_TASK STATEMENT_. Keep the pictures out, and restate the listing that follows exactly as written.

_DATA PROVIDED_.
BEGIN

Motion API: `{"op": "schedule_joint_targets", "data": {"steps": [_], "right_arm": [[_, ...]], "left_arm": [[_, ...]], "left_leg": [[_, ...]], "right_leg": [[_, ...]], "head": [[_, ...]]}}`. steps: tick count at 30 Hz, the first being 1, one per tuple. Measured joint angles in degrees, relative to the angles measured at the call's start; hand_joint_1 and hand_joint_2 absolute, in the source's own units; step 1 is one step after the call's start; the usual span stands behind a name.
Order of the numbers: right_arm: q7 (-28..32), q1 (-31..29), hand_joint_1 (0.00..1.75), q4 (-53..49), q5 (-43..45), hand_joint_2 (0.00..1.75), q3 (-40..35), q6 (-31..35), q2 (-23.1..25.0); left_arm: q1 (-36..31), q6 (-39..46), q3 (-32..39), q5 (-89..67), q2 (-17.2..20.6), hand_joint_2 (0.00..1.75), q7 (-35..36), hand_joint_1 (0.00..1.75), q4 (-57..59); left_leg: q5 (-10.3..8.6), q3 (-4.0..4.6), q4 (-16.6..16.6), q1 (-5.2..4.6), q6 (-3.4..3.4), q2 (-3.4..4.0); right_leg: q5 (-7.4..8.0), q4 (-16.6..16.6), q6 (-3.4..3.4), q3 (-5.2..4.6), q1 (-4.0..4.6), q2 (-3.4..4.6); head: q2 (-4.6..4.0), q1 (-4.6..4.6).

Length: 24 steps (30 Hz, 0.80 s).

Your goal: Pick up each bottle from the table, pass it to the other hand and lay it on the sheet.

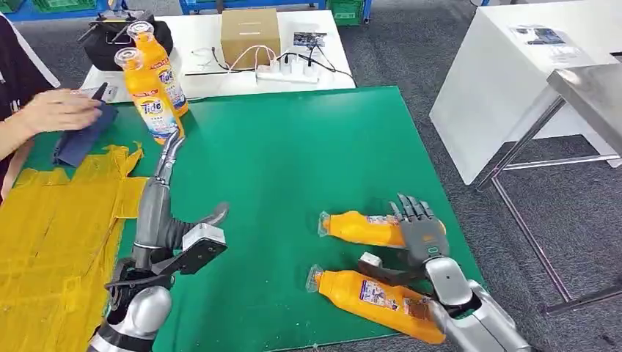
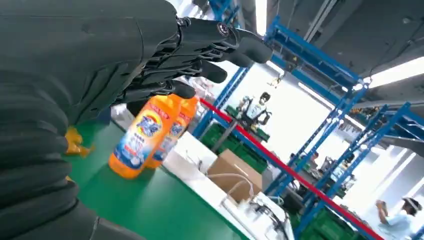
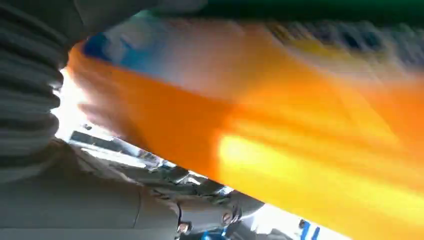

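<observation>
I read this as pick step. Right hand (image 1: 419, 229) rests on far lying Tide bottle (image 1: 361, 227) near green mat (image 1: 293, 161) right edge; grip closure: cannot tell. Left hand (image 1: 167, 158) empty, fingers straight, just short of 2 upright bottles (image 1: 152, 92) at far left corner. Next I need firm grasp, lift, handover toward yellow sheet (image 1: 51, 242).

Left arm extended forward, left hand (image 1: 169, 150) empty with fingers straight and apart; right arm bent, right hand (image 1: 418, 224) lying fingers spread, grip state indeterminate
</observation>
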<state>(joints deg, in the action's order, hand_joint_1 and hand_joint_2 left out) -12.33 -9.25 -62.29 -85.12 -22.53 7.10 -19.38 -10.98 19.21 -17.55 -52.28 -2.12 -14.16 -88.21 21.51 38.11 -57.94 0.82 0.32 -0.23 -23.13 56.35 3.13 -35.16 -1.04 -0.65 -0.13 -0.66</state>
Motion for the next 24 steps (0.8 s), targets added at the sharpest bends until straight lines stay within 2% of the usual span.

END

_SOLUTION_.
Motion API: `{"op": "schedule_joint_targets", "data": {"steps": [_], "right_arm": [[_, ...]], "left_arm": [[_, ...]], "left_leg": [[_, ...]], "right_leg": [[_, ...]], "head": [[_, ...]]}}`. steps: tick count at 30 Hz, the first being 1, one per tuple. Measured joint angles in degrees, relative to the angles measured at the call's start; hand_joint_1 and hand_joint_2 absolute, in the source's own units; step 1 is one step after the call's start; the usual span stands behind a name.
Order of the numbers: right_arm: q7 (-28..32), q1 (-31..29), hand_joint_1 (0.00..1.75), q4 (-53..49), q5 (-43..45), hand_joint_2 (0.00..1.75), q3 (-40..35), q6 (-31..35), q2 (-23.1..25.0); left_arm: q1 (-36..31), q6 (-39..46), q3 (-32..39), q5 (-89..67), q2 (-17.2..20.6), hand_joint_2 (0.00..1.75), q7 (-35..36), hand_joint_1 (0.00..1.75), q4 (-57..59); left_leg: q5 (-10.3..8.6), q3 (-4.0..4.6), q4 (-16.6..16.6), q1 (-5.2..4.6), q6 (-3.4..3.4), q2 (-3.4..4.0); right_leg: q5 (-7.4..8.0), q4 (-16.6..16.6), q6 (-3.4..3.4), q3 (-5.2..4.6), q1 (-4.0..4.6), q2 (-3.4..4.6); head: q2 (-4.6..4.0), q1 (-4.6..4.6).

Length: 24 steps (30 Hz, 0.80 s).

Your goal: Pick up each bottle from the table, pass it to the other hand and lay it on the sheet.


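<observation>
I read this as pick step. Right hand (image 1: 419, 229) rests on far lying Tide bottle (image 1: 361, 227) near green mat (image 1: 293, 161) right edge; grip closure: cannot tell. Left hand (image 1: 167, 158) empty, fingers straight, just short of 2 upright bottles (image 1: 152, 92) at far left corner. Next I need firm grasp, lift, handover toward yellow sheet (image 1: 51, 242).

Left arm extended forward, left hand (image 1: 169, 150) empty with fingers straight and apart; right arm bent, right hand (image 1: 418, 224) lying fingers spread, grip state indeterminate
</observation>
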<state>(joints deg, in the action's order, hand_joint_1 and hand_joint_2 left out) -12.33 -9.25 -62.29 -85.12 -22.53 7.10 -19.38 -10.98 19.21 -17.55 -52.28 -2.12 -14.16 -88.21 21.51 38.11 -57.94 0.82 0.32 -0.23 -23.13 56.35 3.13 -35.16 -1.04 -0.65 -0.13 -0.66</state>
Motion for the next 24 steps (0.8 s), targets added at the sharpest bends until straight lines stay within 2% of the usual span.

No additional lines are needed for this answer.